The art work in self-love
I’m a late-bloomer, boomer when it comes to self-love.
When I first started blogging my spiritual diary, I was desperate to get rid of the inexplicable ‘yearning’ that has relentlessly dogged me all my life. It’s a persistent gnawing hum of longing that does not abate. And the roar was getting louder. I knew if I did not do something about this ‘yearning’, I would drown in its wake. The yearning
I began where I often find most comfort when life gets tough. I started writing down my feelings and thoughts. A central theme decorates my Fiftypluskiwi writings – God and love – for both have woven a well-trodden path of bittersweet moments in my life, and both, as I have come to understand, are connected. But when I started writing I knew nothing about self-love or, of the relationship between God and self-love.
I grew up in an affectionless family, where anything remotely emotive was considered ‘namby pamby’. Emotions were something to be ridiculed, crushed or criticised.
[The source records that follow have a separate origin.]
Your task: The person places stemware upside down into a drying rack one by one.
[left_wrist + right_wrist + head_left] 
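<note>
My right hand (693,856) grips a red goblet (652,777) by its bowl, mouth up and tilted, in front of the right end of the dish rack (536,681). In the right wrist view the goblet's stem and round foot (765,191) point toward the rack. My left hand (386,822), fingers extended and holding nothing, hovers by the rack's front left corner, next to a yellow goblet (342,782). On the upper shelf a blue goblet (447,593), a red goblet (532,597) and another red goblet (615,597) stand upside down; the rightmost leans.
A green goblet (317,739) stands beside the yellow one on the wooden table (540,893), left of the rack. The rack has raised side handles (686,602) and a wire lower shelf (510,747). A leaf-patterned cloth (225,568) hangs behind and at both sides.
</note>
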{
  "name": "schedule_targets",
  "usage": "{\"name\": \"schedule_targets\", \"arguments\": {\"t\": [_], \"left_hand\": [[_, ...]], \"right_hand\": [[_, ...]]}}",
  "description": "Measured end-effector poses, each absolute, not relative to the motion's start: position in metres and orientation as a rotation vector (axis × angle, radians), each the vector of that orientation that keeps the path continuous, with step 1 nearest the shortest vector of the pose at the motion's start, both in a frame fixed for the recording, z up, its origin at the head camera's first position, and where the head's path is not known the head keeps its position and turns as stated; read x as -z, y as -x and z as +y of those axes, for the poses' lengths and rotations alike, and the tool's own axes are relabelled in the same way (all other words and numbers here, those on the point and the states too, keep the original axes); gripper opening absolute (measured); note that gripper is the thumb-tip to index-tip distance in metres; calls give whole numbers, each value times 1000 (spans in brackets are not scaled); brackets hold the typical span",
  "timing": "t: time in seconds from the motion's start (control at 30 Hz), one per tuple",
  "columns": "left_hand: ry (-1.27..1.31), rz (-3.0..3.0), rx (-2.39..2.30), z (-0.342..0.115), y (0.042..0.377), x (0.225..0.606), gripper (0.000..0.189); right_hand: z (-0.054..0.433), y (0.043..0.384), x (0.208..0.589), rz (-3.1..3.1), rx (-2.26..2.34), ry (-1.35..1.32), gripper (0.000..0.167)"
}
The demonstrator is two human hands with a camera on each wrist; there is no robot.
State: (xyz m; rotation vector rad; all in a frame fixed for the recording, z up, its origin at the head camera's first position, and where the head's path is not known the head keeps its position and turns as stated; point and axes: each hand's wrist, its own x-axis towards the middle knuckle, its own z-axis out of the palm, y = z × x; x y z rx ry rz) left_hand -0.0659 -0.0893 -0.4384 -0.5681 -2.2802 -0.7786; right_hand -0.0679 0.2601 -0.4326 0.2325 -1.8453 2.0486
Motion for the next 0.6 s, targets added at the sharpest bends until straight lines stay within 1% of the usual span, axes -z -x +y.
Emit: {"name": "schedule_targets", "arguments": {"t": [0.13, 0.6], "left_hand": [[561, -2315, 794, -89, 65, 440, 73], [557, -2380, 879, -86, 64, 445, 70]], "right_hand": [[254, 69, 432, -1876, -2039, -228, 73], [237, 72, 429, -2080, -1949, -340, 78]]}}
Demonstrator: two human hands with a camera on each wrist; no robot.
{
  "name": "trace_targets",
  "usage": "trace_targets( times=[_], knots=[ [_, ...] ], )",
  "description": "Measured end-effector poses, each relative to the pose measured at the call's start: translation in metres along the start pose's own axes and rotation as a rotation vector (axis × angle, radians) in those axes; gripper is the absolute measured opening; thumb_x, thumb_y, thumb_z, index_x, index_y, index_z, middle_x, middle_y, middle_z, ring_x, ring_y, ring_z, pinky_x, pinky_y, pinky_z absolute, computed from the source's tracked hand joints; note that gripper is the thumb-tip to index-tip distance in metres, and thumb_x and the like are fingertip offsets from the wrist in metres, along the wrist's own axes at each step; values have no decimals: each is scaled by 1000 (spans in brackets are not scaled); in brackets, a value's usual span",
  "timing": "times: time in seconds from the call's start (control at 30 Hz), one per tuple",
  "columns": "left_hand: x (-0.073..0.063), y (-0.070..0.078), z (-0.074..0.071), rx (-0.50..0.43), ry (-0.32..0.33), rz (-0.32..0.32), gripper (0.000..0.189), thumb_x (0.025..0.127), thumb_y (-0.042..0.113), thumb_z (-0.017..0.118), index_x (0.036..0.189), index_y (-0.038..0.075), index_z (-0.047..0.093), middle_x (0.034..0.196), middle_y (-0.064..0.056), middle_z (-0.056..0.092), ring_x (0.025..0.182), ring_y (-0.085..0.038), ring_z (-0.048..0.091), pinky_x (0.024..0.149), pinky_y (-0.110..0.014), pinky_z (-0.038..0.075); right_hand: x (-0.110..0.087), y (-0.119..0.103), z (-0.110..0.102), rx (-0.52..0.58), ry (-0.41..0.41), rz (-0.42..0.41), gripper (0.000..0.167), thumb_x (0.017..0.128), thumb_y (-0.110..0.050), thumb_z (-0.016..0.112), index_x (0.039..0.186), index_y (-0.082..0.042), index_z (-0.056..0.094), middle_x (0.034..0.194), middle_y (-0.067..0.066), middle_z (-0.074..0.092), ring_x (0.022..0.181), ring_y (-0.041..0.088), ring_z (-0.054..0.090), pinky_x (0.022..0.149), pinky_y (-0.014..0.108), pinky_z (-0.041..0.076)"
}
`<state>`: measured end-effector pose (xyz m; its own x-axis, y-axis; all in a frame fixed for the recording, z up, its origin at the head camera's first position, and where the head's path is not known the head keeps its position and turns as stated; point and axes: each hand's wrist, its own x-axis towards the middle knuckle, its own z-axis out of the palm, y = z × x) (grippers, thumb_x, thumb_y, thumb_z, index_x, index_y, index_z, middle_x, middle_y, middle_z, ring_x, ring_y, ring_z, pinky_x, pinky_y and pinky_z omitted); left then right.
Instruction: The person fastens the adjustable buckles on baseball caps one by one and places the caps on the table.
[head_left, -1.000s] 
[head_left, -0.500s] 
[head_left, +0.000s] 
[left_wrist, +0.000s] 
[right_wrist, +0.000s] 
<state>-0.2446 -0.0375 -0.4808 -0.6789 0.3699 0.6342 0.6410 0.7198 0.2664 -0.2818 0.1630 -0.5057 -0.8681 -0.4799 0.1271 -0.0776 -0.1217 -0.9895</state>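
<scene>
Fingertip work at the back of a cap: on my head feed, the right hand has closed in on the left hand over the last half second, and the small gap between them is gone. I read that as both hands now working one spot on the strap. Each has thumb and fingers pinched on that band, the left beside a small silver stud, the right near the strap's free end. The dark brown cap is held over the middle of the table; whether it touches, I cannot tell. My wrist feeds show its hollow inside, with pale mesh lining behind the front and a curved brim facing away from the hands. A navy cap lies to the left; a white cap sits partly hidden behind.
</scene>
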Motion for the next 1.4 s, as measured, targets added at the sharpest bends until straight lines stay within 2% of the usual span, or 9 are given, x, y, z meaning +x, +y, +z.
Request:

Love was a vanity to be confessed rather than affirmed. From an early age, I learned to shape myself around those narratives handed down to me.
A child raised without love and affection will usually become an emotionally impoverished adult. That was me. How I felt didn’t count. And when I did feel, it was bad. Because of this I lived for years with a confused, poor self-image. I believed everyone knew better than me, and everything was better than me. I never considered the fact I had any sort of validity, or that self-love was anything more than a hippie concoction.
‘If you don’t love yourself, you cannot love others. If you have no compassion for yourself then you are not able of developing compassion for others’. Dalai Lama.
The most important relationship in your life is the relationship you have with yourself. Self-love is often mistakenly seen as being selfish or self-seeking. But self-love means accepting, respecting, and valuing myself as the person I was created to be. The longing for love and acceptance is one of those life-threads that link us all. We search for it everywhere, through other people, power, pleasure, wealth, success, beauty and status. However, the full alchemy of love is inside you not outside. If we are to love others, we must start with ourselves. It is a matter for the heart, not the world.
Looking inside ourselves for love is usually the last place we look. But true love can only come out of you, it cannot come into you even though we spend our entire life trying to make it happen. And after years of trying, I have discovered this is impossible to do this without God. Anything else is just a relative.
The dictionary describes alchemy as the process of taking something ordinary and turning it into something extraordinary, sometimes in a way that cannot be explained. They use an example of a person who takes a pile of scrap metal and turns it into beautiful art. I can’t think of a better description to illustrate self-love.
The real alchemy, the way that cannot be explained, happens on the inside. God is that alchemy. There is nothing we can do but allow self-love to unfold. To love ourselves fully, we must first accept God’s unconditional love for us. Self-love is the quietest of all the loves. It doesn’t seek or depend on rules and regulations to exist. It doesn’t have to prove anything to exist. It wraps its arms around you so you can be that love for others.
What a journey! Many twists, bends and dead ends. And I’m not there yet. I’m not sure anyone does get there. It’s is a lifelong process. It wasn’t until I started exploring the yearning that self-love, or lack of, became visible. But what I can tell you is that the gnawing hum of longing is abating. No longer does it deafen me with its noise. I feel like I’ve arrived home after being away for many years. My yearning has been turned into a beautiful piece of art. And I thank God for that.